Cuba has long been a popular medical tourism destination for patients worldwide that seek high quality medical care at low costs. According to the Association of Caribbean States, nearly 20,000 international patients visited Cuba in 2006 for medical care. Cuba is especially attractive to many Latin American and North American patients given its easy proximity and relaxing environment.
A wide range of medical treatments are provided including joint replacement, cancer treatment, eye surgery, cosmetic surgery and addictions rehabilitation. Costs are about 60-80% less than in the US.

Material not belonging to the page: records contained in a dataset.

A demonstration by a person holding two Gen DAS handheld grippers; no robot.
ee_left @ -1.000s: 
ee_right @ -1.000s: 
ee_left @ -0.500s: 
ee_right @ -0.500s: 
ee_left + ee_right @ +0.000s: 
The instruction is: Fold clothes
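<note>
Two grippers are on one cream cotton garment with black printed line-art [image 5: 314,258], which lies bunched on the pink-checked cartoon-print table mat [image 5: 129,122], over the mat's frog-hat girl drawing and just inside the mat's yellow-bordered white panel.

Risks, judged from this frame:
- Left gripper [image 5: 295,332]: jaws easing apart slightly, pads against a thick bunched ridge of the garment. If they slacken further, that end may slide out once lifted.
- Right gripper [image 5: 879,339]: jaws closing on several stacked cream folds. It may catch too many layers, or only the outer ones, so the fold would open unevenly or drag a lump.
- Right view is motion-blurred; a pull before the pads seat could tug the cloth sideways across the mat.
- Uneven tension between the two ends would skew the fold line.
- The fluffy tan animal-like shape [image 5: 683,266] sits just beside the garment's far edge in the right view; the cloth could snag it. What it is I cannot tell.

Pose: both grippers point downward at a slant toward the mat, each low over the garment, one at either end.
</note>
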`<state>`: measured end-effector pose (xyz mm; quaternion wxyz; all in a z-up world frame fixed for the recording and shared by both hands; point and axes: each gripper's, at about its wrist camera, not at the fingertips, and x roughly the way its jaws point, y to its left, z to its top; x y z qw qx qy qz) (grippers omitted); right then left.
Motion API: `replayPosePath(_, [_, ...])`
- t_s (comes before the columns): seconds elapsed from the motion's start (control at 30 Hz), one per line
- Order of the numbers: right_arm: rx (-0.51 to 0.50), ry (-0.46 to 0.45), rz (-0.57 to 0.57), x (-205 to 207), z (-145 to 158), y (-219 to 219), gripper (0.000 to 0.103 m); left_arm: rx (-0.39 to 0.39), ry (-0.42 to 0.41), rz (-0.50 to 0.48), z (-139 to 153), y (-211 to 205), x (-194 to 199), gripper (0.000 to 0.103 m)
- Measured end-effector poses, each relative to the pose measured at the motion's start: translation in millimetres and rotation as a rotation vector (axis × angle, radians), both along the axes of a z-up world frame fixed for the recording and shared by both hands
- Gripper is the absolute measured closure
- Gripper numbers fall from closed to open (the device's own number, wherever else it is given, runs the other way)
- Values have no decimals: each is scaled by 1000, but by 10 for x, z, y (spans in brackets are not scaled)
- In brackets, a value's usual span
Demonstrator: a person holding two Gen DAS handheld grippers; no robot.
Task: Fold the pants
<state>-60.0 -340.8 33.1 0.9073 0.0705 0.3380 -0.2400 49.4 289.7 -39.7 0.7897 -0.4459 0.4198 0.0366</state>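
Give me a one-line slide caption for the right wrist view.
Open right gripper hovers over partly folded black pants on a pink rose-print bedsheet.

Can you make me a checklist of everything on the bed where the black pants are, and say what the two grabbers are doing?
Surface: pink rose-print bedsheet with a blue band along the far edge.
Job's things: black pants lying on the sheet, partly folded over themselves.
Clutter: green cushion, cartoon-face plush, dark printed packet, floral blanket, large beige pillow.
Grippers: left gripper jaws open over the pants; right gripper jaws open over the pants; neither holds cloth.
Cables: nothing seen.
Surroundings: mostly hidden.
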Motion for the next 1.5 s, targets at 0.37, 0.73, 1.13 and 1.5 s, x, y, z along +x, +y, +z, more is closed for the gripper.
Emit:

Cuban cuisine has a partly deserved reputation for being bland, particularly compared with some neighbors like Jamaica. The national dish in Cuba is rice and beans (moros y cristianos), and the local spice repertoire rarely extends beyond salt and garlic. While the state-run restaurants many tourists ended up eating at had little incentive to improve flavor, the dining scene has improved considerably and the best food will generally be found in your casa particular or in privately owned and operated restaurants called paladares.
Black beans are a main staple in Cuban households. Cubans eat mainly pork and chicken for meat. Beef and lobster are controlled by the state, and therefore illegal to sell outside of state owned hotels and restaurants, however special lobster lunch/supper offers are plentiful for tourists. You may see turtle on menus in paladares, but they are endangered and eating them is illegal. That an item is listed on a menu does not, however, mean it is available.
Small street vendors typically sell
- fruits (1 banana CUP1-2)
- small pizzas (CUP10-20) handed in whatever clean paper is around (usually approximately a 15-20 cm round piece with some tomato sauce and few flakes of cheese. They are OK.)
- refrescos (usually various juices)
- spaghetti in tomato sauce
- ice cream
- cream cakes
The quality varies from vendor to vendor.
The tourist areas of Havana and other large cities have many dining options.
Paladares, locally owned restaurants in private homes, are plentiful, even in the smaller towns. Seating is often limited, so you may need to arrive when they open, usually around 17:00-18:00. If you are staying in a casa particular ask your host for recommendations, as the quality of the food can vary substantially between paladares. Only eat in ones that have a printed menu with prices, otherwise you are very likely to pay two to three times as much as you should. Several have taken to printing two different menus, one with local prices and one with foreigner prices. Eating in paladares is legal, but if you are taken there by a Cuban, you may be charged extra in order to cover commission of the person who brought you. A supper will cost around ~US$7-10 per person.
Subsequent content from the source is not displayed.